Work task |
Going through the material below, please gather all lines with the word "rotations" in them.

Recorded information |
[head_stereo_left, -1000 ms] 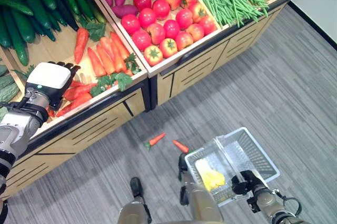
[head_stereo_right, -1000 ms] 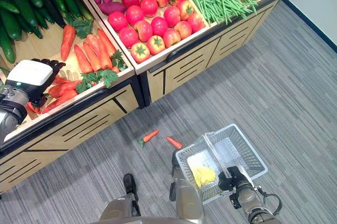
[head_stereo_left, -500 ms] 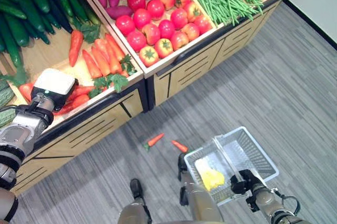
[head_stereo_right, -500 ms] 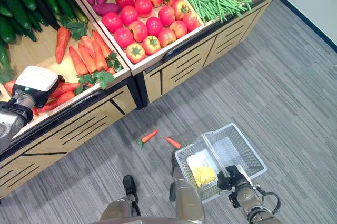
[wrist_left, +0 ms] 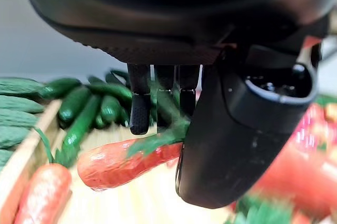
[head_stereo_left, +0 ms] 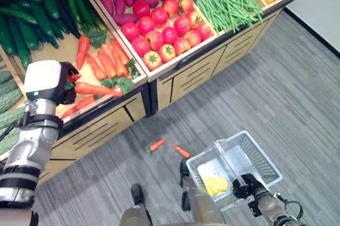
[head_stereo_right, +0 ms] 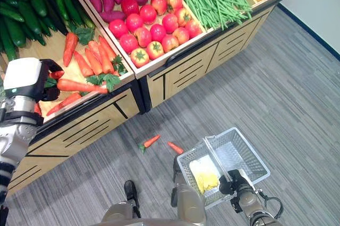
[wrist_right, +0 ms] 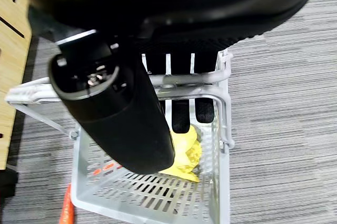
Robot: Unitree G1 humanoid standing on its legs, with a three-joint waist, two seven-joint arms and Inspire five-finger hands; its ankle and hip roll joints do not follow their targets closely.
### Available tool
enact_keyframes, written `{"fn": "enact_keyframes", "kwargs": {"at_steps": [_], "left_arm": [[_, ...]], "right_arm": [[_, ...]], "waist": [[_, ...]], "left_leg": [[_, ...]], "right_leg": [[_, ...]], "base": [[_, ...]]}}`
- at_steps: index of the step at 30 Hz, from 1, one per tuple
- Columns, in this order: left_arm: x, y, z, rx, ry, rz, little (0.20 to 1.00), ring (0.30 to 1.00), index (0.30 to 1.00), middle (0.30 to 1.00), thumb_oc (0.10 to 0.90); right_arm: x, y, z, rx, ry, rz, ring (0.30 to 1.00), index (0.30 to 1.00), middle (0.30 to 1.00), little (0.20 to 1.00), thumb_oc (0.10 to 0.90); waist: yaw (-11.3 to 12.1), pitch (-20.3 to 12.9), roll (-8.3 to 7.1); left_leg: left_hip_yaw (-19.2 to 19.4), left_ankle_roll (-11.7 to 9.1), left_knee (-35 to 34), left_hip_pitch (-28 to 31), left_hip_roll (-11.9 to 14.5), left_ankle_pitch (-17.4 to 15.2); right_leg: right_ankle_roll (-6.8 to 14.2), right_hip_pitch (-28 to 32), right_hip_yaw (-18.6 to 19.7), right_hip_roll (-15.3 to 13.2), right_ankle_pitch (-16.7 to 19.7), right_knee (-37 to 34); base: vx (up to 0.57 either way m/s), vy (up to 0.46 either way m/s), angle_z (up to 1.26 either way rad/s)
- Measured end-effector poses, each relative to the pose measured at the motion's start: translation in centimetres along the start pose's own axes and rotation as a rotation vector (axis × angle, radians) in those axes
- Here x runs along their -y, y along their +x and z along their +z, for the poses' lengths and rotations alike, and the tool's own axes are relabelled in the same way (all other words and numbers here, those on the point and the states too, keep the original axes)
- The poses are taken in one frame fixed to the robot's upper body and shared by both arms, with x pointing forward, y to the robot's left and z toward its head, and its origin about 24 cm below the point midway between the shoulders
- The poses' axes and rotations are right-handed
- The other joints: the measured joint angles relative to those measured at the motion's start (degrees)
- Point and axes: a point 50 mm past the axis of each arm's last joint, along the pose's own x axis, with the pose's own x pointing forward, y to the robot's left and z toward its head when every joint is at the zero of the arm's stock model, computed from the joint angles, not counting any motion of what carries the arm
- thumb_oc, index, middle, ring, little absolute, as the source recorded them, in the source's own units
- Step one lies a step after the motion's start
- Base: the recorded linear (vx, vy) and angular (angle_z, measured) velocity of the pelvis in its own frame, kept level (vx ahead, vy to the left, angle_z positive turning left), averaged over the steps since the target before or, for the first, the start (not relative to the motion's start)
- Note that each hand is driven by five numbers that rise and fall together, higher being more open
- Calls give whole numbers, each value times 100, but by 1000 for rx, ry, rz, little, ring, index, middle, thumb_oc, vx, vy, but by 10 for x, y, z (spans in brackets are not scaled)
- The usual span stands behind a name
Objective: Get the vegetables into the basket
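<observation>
Left hand [head_stereo_left: 49,81] now raised off the shelf, fingers curled round a carrot [head_stereo_left: 98,89], right hand [head_stereo_right: 237,182] gripping the basket [head_stereo_right: 248,154] handle.

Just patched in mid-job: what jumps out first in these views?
The left hand is lifted over the carrot bin, shut on a carrot. Two carrots on the floor lie near the grey basket, which the right hand grips by its handle, something yellow inside.
</observation>
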Motion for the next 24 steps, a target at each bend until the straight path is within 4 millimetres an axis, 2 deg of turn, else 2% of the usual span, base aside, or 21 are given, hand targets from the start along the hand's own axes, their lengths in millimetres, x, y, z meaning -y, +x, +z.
{"fn": "enact_keyframes", "kwargs": {"at_steps": [1, 3, 7, 8, 10, 11, 13, 15, 18, 22, 24], "left_arm": [[1, -4, -6, -5, 28, -22, 300, 300, 300, 300, 400], [-8, -3, -10, 23, 76, -22, 300, 300, 300, 300, 400], [-8, -7, -1, 83, 59, -26, 300, 300, 300, 300, 400], [-4, -10, 5, 72, -26, 0, 300, 300, 300, 300, 400], [20, -27, 14, -29, -278, 11, 300, 300, 300, 300, 400], [28, -35, 13, -55, -313, -18, 300, 300, 300, 300, 400], [27, -35, 8, -74, -324, -26, 300, 300, 300, 300, 400], [16, -30, 6, -46, -305, -6, 300, 300, 300, 300, 400], [14, -39, 13, -3, -348, -29, 300, 300, 300, 300, 400], [16, -39, 14, 0, -349, -54, 300, 300, 300, 300, 400], [21, -42, 20, -6, -426, -55, 300, 300, 300, 300, 400]], "right_arm": [[-3, -3, -9, -23, -2, 7, 300, 300, 300, 300, 400], [-5, -6, -20, -51, 5, 12, 300, 300, 300, 300, 400], [-5, -7, -22, -57, 10, 10, 300, 300, 300, 300, 400], [-5, -7, -21, -56, 14, 9, 300, 300, 300, 300, 400], [-10, -6, -18, -51, 35, 14, 300, 300, 300, 300, 400], [-11, -6, -18, -49, 36, 17, 300, 300, 300, 300, 400], [-11, -7, -21, -61, 29, 17, 300, 300, 300, 300, 400], [-12, -8, -24, -68, 30, 19, 300, 300, 300, 300, 400], [-13, -10, -28, -69, 40, 20, 300, 300, 300, 300, 400], [-13, -12, -35, -95, 39, 21, 300, 300, 300, 300, 400], [-14, -14, -39, -106, 43, 21, 300, 300, 300, 300, 400]], "waist": [[23, -145, 24], [76, -193, 13], [58, -207, -4], [56, -213, -4], [33, -224, -11], [32, -234, -27], [40, -236, -33], [42, -241, -28], [51, -248, -11], [46, -378, 148], [47, -441, 221]], "left_leg": [[3, -1, -4, -1, 0, 0], [-23, 12, -22, -14, -1, 10], [-40, 24, 0, -46, -8, 19], [-34, 24, 1, -26, 4, 12], [-13, 21, 1, 91, 2, -30], [20, 16, 0, 126, 4, -48], [30, 17, -1, 182, 2, -56], [32, 17, -25, 221, 9, -65], [82, 36, -2, 335, -9, -85], [89, 40, -18, 412, -18, -103], [107, 48, -19, 446, -65, -109]], "right_leg": [[64, 0, 6, -5, -51, -1], [64, 1, -17, -44, -53, -3], [71, -23, -25, -40, -43, -2], [67, -5, -26, -31, -40, -1], [60, 98, -13, -5, -35, -1], [64, 114, 17, 2, -41, -2], [90, 169, 26, 2, -69, -3], [107, 204, 26, -21, -124, -5], [81, 288, 67, -23, -95, -4], [110, 371, 81, -29, -117, -4], [119, 389, 110, -38, -112, -4]], "base": [[0, 0, 0], [8, -1, 7], [13, 0, 1], [62, 9, -3], [44, 12, -9], [46, 10, -9], [52, 9, -4], [54, 16, -1], [54, 26, -6], [15, 22, -2], [3, 17, -2]]}}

Output of the exercise |
- Here x runs along their -y, y along their +x and z along their +z, for the poses' lengths and rotations alike, and the tool's own axes are relabelled in the same way (all other words and numbers here, those on the point and the states too, keep the original axes)
- The poses' axes and rotations are right-handed

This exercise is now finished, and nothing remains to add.